Hamas’ın askeri operasyonlarında liderlik yapmış, Gazze’deki ana karar alıcılarından biri olarak siyasi pozisyonunu güçlendirmiştir.

Filistinliler tarafından direniş lideri ve halk kahramanı olarak görülen Yahya Sinvar, İsrail ve Batı tarafından terörist olarak kabul edilmektedir.

Pratik ve stratejik karar alma yönüyle tanınan Sinvar’ın hayatı, Filistin-İsrail çatışması çerçevesinde, İzzettin Kassam Tugayları’nın askeri ve siyasi arenasında geçmiştir.

O, hem direnişin sembolü, hem de Gazze’deki politikaların şekillendirilmesinde her zaman kritik bir rol oynamıştır.
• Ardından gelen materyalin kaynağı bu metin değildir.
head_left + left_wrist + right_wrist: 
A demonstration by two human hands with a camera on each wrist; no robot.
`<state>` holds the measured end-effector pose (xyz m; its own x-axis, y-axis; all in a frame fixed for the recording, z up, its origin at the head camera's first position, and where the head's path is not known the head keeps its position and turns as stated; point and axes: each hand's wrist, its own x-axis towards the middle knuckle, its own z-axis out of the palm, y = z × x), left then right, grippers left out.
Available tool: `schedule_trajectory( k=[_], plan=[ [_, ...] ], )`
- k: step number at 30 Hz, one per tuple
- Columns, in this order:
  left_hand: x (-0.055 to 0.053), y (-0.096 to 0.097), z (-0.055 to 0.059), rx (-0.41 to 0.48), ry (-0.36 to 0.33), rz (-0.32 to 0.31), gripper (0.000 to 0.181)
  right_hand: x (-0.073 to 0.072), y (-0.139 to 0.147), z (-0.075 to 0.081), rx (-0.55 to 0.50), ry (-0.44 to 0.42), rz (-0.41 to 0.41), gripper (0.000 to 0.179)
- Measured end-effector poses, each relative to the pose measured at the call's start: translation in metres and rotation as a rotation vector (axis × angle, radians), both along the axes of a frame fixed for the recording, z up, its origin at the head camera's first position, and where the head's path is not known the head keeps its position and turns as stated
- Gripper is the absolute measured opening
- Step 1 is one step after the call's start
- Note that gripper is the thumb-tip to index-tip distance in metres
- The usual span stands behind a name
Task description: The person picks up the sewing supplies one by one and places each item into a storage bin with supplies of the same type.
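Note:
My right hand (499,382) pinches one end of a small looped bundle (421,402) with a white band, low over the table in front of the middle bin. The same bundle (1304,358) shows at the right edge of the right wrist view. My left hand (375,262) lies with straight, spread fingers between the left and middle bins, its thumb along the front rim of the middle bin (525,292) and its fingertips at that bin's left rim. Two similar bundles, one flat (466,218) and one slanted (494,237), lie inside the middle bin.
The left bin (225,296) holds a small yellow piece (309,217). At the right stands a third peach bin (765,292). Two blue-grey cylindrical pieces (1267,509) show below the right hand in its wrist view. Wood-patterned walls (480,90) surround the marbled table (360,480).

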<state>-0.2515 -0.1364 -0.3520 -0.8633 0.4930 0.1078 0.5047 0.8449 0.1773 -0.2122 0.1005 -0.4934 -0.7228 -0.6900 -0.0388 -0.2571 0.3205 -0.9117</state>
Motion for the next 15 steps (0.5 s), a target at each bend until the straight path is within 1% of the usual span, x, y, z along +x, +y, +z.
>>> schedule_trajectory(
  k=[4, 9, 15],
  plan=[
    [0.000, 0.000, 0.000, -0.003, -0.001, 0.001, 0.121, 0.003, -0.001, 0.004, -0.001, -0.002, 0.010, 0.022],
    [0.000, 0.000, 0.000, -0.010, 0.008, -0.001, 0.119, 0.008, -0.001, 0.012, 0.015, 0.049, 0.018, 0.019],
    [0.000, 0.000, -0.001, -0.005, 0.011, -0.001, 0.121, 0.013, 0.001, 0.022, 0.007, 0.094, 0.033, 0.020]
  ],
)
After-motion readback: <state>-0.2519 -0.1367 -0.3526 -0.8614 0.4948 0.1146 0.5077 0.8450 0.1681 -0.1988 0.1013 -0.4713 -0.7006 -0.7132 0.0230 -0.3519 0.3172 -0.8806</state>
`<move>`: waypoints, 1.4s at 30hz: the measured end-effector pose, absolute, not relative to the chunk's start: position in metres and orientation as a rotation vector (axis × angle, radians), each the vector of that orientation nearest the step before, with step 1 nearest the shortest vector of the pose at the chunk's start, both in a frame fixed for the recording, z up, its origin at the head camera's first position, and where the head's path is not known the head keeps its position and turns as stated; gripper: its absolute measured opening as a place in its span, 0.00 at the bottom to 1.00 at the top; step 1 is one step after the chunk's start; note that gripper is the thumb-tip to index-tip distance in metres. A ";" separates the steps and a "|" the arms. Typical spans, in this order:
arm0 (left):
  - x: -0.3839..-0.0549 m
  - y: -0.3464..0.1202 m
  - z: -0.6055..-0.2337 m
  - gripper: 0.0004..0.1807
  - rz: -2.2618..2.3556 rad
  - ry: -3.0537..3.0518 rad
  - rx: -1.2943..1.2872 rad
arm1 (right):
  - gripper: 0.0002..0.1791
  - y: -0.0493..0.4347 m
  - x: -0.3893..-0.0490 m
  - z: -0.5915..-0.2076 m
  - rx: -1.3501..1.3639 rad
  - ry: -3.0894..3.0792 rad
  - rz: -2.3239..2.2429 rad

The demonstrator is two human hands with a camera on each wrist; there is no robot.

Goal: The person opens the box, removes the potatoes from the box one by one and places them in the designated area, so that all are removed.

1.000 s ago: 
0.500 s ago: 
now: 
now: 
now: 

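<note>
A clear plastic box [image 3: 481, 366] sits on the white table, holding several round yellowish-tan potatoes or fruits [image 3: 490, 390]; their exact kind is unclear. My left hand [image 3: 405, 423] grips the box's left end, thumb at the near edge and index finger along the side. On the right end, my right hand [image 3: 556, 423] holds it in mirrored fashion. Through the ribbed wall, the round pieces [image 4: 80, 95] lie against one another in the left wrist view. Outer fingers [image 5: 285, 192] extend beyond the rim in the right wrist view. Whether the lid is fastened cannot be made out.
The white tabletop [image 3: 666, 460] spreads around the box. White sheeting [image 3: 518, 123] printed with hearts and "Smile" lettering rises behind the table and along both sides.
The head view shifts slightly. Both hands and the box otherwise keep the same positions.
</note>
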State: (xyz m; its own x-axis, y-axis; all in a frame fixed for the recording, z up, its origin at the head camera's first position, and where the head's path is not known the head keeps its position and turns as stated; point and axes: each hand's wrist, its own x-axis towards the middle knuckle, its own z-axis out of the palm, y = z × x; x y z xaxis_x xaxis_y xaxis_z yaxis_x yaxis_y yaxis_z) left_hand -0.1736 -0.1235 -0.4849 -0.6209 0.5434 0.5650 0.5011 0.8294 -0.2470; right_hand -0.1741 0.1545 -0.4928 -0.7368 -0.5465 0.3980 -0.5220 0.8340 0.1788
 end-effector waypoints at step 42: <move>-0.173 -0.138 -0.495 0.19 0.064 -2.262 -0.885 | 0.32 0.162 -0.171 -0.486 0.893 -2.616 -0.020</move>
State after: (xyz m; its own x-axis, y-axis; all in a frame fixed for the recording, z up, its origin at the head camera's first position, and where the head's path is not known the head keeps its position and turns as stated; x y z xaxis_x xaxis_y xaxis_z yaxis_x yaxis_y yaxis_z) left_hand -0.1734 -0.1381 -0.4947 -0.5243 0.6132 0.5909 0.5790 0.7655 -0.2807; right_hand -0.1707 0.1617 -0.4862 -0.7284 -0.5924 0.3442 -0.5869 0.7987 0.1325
Baş koyduğu bu dava uğruna iki çocuğunu, eşini ve birçok yakınlarını da kaybeden Sinvar’ın getirildiği vazifede kendisine Allah’ın nusretini diliyoruz.

Gittikleri her yerde katliamın öncüsü olan lanetli kavmin, tekrar bir Yahudi devleti kurma hayali ile yaklaşık iki bin yıl bekleyerek 1947 yılında sığındıkları Filistin topraklarında, hiç vakit kaybetmeden İsrail’i kurmuş olması, ta en başından itibaren Hitlerin katliamını da içine alan bu sürecin plan dahilinde olduğunu, feraset sahibi her insanın anlaması hiçte zor değil.

Yazıda paylaştığım gibi direniş hareketinin lideri olan bu insanların, Yahudilerin mülteci olarak topraklarına ayak basmasının bir yıl sonrasında, kendi ailelerinin mülteci durumuna düşmesi, aslında tüm gerçekleri gözler önüne seriyor.

Filistin topraklarının İsrail işgaline karşı direnişi savunarak İslami prensipler doğrultusunda bir yönetim kurmayı amaçlayan İslami Direniş Hareketi Hamas’ı, Müslümanların ilk kıblesine sahip çıkması ve bu uğurda canlarını feda etmesi yolunda yalnız bırakan tüm Müslümanların üzerinde hakkı vardır ve duyarsız kalan herkesin hicap duyması gerekir.